Two days later, Flack was dead. It was a suicide. She was only 40 years old.

Many celebrities have blamed the British media for contributing to Flack’s incredibly sad decline. I would respectfully suggest that these well-meaning people are thinking too small. This is the third suicide that Love Island is responsible for. Two previous contestants — Sophie Gradon in 2018 and Mike Thalassitis in 2019 — also took their own lives after bloodthirsty attention from the media. It is estimated that at least 38 people have died because of reality television. It’s clear that creator and executive producer Richard Cowles and producer Ellie Brunton showed no compunction as they lined their opportunistic pockets and are also partly to blame for these three deaths. They willingly preyed on the hopes and dreams of presenters and contestants, meticulously designing a television show that would be received by the Fleet Street scavengers with a sociopathic motivation for maximum ridicule. In other words, Cowles and Brunton engineered a show acutely harmful to human life. Love Island should be canceled immediately.

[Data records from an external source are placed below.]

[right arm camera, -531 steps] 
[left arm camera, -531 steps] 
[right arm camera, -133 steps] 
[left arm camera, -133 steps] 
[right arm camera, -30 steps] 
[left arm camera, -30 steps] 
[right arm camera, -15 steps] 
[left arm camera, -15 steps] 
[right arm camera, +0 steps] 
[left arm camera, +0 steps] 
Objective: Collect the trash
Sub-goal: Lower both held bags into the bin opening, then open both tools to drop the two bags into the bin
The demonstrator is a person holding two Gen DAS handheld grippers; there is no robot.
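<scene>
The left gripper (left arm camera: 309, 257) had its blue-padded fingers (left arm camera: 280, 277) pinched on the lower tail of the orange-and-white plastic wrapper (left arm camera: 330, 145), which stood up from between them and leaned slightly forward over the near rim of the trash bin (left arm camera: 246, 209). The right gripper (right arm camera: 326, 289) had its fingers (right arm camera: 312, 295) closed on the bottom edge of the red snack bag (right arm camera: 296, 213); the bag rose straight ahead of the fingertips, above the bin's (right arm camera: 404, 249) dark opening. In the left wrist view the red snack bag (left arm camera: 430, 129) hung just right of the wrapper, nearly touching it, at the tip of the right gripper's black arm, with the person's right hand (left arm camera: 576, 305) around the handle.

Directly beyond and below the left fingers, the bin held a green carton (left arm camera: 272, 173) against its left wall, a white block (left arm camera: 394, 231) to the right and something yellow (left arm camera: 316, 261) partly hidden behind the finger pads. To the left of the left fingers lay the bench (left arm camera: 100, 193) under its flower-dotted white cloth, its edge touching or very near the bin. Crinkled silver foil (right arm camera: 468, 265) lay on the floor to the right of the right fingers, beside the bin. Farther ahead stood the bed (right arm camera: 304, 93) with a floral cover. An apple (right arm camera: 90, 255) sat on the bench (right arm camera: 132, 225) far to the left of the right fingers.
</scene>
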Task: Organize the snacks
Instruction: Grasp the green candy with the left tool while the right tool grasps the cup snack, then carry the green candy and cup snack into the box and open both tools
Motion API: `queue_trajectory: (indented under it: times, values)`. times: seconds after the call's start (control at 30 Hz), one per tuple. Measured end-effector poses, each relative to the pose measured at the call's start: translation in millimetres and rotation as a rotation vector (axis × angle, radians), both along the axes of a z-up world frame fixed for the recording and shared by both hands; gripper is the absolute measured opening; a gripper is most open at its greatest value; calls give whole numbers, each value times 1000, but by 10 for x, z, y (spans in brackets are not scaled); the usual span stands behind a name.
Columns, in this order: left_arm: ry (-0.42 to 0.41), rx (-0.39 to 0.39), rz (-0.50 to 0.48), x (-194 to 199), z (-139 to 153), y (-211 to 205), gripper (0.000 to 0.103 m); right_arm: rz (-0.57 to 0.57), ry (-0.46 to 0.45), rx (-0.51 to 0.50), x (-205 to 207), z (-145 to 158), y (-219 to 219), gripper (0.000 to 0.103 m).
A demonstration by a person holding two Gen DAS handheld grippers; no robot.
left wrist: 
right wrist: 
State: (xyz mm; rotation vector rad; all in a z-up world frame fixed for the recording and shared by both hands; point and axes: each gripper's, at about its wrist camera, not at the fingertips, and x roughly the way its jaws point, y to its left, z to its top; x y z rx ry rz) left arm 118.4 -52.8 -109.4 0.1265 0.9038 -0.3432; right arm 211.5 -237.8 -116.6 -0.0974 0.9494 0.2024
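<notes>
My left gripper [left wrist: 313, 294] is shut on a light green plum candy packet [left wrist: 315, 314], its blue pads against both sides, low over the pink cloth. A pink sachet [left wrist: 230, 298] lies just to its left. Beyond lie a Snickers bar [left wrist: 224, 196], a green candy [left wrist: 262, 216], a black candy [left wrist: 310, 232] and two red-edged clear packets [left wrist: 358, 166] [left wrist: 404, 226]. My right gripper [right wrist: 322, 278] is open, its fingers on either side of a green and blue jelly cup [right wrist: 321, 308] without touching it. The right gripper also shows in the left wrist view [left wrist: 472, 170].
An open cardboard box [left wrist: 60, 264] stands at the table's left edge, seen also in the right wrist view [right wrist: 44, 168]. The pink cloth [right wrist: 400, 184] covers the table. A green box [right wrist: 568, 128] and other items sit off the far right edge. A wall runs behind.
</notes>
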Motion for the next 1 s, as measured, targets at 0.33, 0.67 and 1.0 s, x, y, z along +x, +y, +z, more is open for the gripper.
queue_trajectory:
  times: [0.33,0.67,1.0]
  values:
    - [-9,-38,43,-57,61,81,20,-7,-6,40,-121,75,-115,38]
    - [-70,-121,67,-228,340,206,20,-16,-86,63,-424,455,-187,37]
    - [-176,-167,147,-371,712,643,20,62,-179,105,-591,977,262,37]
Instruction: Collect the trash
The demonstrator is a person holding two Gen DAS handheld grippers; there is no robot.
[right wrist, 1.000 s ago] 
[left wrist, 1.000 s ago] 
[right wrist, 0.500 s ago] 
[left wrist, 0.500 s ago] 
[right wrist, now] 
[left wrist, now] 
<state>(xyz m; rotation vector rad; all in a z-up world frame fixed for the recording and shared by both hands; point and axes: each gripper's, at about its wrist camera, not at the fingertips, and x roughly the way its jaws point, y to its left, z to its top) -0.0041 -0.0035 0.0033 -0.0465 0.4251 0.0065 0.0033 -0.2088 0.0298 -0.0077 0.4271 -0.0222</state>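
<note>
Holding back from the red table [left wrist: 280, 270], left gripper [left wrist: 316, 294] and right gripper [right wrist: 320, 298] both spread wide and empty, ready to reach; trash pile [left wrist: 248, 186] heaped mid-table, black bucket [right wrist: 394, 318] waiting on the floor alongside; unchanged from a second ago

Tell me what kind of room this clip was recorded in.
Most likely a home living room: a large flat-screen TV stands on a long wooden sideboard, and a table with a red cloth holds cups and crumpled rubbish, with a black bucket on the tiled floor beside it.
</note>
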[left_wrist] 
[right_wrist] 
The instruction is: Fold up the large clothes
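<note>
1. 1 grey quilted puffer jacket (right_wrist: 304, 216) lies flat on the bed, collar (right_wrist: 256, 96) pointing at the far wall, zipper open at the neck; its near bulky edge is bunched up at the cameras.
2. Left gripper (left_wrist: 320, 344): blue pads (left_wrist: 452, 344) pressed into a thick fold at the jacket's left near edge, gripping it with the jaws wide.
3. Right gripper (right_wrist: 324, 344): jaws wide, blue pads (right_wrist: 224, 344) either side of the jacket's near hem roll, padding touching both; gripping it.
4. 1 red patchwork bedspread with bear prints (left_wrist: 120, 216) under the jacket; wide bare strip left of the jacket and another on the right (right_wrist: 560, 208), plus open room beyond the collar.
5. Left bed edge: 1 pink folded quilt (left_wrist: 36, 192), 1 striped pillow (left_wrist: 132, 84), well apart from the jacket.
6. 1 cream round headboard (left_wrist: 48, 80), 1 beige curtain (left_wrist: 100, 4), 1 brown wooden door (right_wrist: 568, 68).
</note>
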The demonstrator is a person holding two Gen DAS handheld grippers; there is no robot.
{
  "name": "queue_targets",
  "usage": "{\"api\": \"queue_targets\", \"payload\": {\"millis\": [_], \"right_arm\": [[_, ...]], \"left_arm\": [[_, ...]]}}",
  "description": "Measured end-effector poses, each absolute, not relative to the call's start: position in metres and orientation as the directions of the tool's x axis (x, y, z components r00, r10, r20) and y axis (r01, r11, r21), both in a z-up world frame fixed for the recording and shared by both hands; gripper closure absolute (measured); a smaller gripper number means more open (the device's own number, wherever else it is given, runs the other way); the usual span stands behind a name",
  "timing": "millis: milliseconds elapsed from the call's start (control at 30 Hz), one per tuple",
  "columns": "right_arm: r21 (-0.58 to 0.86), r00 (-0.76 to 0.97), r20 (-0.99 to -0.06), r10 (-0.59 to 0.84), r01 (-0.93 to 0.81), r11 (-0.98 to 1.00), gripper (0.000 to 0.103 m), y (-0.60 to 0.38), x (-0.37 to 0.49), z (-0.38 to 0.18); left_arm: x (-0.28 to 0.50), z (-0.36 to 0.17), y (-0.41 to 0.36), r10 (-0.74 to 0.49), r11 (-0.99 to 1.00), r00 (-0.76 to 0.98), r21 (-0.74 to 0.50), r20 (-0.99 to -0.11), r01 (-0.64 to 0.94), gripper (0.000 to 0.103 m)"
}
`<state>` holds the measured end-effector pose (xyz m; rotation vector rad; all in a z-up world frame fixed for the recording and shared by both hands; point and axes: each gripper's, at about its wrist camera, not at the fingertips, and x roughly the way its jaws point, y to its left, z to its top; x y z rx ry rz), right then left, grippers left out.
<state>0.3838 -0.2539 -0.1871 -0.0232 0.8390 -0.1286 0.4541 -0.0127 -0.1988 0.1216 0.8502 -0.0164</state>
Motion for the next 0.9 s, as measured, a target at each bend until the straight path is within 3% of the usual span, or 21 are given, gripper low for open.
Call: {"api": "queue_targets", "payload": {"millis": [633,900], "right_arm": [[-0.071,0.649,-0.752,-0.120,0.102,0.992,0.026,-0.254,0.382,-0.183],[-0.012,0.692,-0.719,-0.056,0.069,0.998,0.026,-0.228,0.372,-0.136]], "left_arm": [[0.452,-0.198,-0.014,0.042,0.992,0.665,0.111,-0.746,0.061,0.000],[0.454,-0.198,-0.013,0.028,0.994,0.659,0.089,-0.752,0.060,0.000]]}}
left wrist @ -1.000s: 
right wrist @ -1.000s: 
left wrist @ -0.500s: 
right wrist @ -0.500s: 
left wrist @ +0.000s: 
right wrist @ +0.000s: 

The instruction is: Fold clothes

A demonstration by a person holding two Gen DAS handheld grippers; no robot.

It is also clear that there is something significantly warped and cruel about the Crown Prosecution Service’s process. When you ban two people from having any contact with each other right before the holidays, and one of those people suffers from significant mental health issues and is already under intense scrutiny by News Group jackals, then this is callousness writ large. Even if the CPS had significant evidence to prove that Flack had willfully assaulted Burton, then it certainly had an obligation to ensure that Flack was safe and provided with care and not harmful to herself or others before carrying on with their trial.

One must also ask about the people who Flack surrounded herself with. Flack clearly had a history of erratic behavior. Did they do anything to get her treatment? Did they adjust her schedule so that she could get well? Or were they, like Cowles and Brunton, more driven by the sizable paychecks rather than the common decency of helping a troubled person to get well? Flack was tearing apart her home on December 12th. Was this the most violent she had ever been? How much of this violence could have been stopped if the television industrial complex had considered the greater good of getting a star presenter the treatment she needed?

I am not arguing that Flack’s alleged assault should never have been investigated. But, goddammit, nobody needed to die over this. Our moral obligation for mentally troubled people is to offer compassion and the opportunity to seek treatment so that they can live long, happy, and fruitful lives. But today’s cancel culture advocates are swift and casual in their gleeful zest for vituperation, refusing to comprehend that their targets are flawed human beings capable of contrition and self-examination. The people who have done wrong in the collective eye are truly doing their best to conquer their demons and curb their harmful behavioral patterns. But the media — The Sun and the unchecked harassment, the calls for permanent debasement, and the death threats that profit-motivated sociopaths like Jack Dorsey heartlessly refuse to curb on Twitter — is contributing to a culture where help and forgiveness are increasingly being eroded. How many people have to die before we address the problem? How many lives have to be destroyed before we acknowledge that giving people treatment and a second chance is also an essential and ineluctable part of social justice?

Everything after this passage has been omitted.